Multi-key operations in cluster in Redis - Time & Space Complexity
When using Redis clusters, some commands work on multiple keys at once. It's important to understand how the time to run these commands changes as you add more keys.
We want to see how the cost grows when handling many keys in a cluster.
Analyze the time complexity of the following Redis cluster multi-key command.
# Example: MGET command in Redis cluster
MGET key1 key2 key3 ... keyN
# Each key may be on a different node in the cluster
# Redis sends requests to nodes holding the keys
# Then collects and returns all values
This command fetches values for multiple keys, possibly contacting different nodes in the cluster.
Look for repeated actions in the command.
- Primary operation: Sending a request for each key to its node and waiting for the response.

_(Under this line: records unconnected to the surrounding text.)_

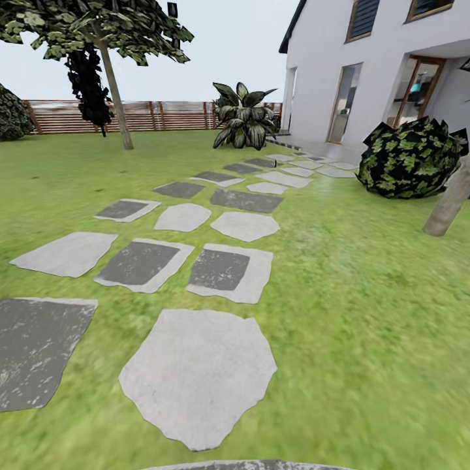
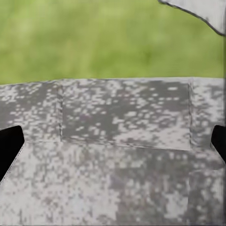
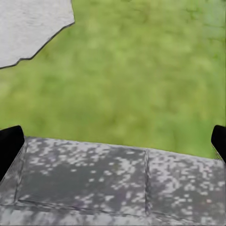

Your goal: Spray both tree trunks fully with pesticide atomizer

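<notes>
Lawn [image 1: 365,313] crossed by flat, irregular grey stepping stones [image 1: 199,378], some mottled dark, running toward a white house [image 1: 326,65]. One leaning grey-brown trunk [image 1: 115,91] stands before the slat fence [image 1: 150,116]; another [image 1: 450,202] beside a bush [image 1: 411,156]. Left gripper [image 2: 113,146] and right gripper [image 3: 113,146]: dark fingertips wide apart over speckled stone.
</notes>
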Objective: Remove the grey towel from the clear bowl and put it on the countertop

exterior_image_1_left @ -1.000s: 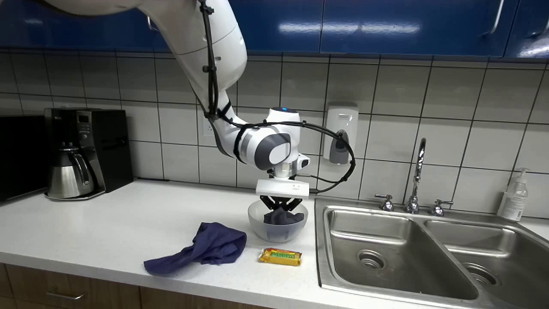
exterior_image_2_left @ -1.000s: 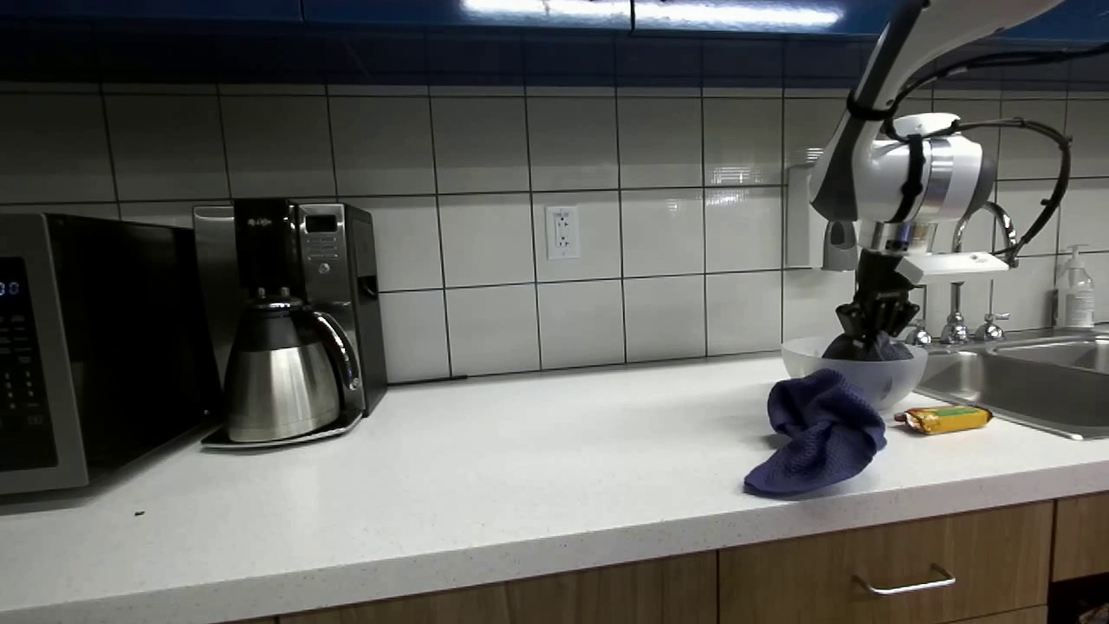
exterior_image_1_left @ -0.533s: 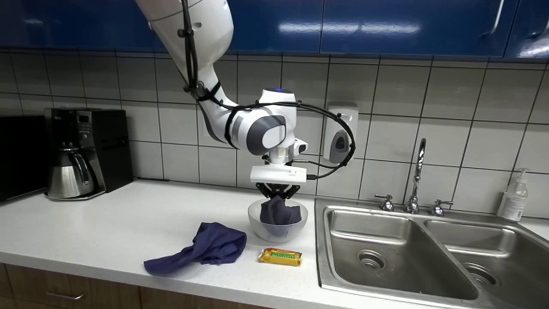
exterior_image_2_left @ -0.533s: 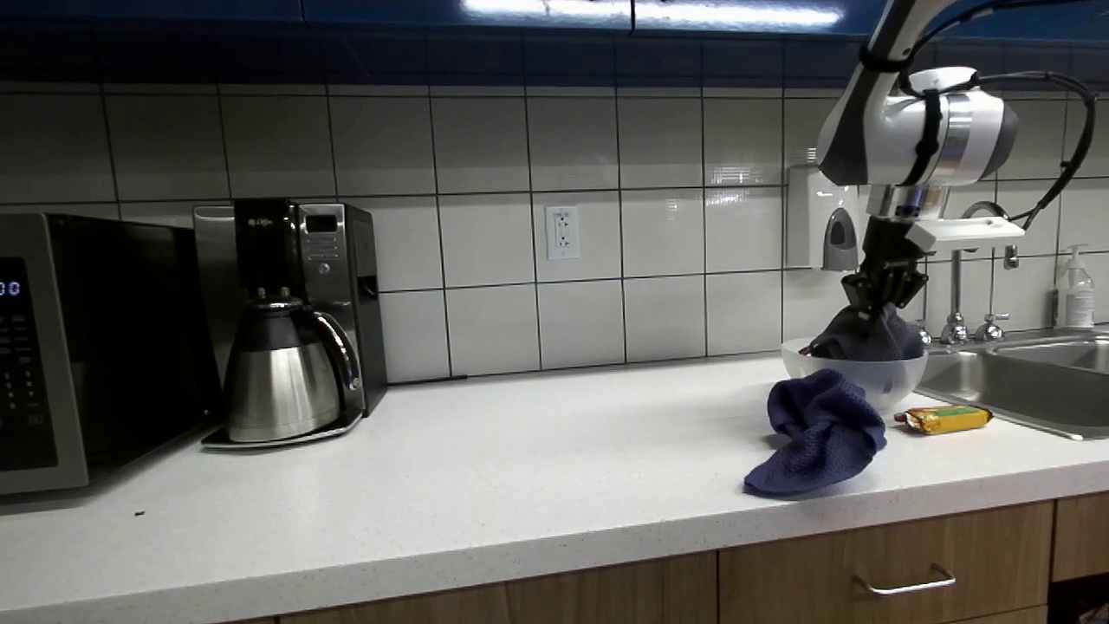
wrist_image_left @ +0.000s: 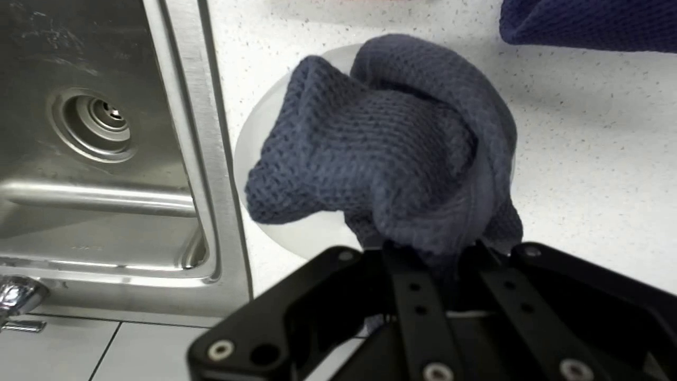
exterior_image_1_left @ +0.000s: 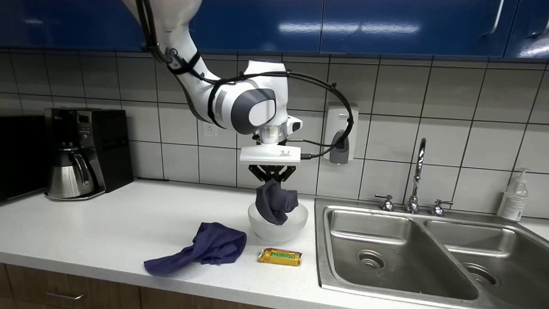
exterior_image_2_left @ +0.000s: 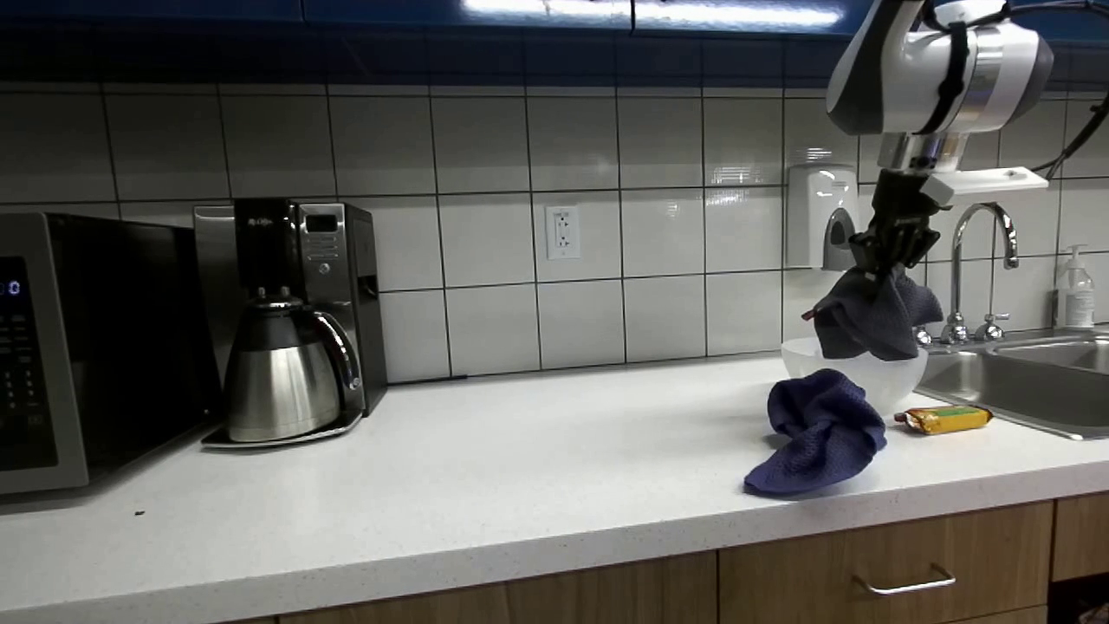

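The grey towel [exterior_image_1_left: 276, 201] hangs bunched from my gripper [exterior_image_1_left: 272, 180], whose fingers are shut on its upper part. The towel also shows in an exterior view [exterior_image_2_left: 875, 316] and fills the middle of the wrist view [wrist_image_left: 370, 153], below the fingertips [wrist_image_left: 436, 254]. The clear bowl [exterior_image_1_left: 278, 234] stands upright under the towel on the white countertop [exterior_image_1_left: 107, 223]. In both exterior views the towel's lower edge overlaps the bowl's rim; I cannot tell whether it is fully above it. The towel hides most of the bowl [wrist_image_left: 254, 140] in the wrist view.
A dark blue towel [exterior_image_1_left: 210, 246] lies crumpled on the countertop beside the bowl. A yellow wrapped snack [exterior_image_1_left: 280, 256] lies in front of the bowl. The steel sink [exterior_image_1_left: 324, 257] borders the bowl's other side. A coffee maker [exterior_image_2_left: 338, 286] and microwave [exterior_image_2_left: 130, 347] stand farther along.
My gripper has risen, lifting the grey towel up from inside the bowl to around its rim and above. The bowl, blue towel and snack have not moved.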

- How many times: Once per key, so N times for N keys.
As you add more keys, the number of requests and responses grows roughly with the number of keys.
| Input Size (n) | Approx. Operations |
|---|---|
| 10 | About 10 requests to nodes |
| 100 | About 100 requests to nodes |
| 1000 | About 1000 requests to nodes |
Pattern observation: The work grows directly with the number of keys requested.
Time Complexity: O(n)
This means the time to complete the multi-key command grows linearly with the number of keys involved.
[X] Wrong: "Multi-key commands in a cluster run as fast as single-key commands regardless of how many keys are involved."
[OK] Correct: Each key may be on a different node, so Redis must send separate requests and wait for all responses, making the total time grow with the number of keys.
Understanding how multi-key commands behave in a cluster shows you can think about distributed systems and how work spreads across nodes. This skill helps you design efficient data access patterns.
"What if all keys in the multi-key command were stored on the same cluster node? How would the time complexity change?"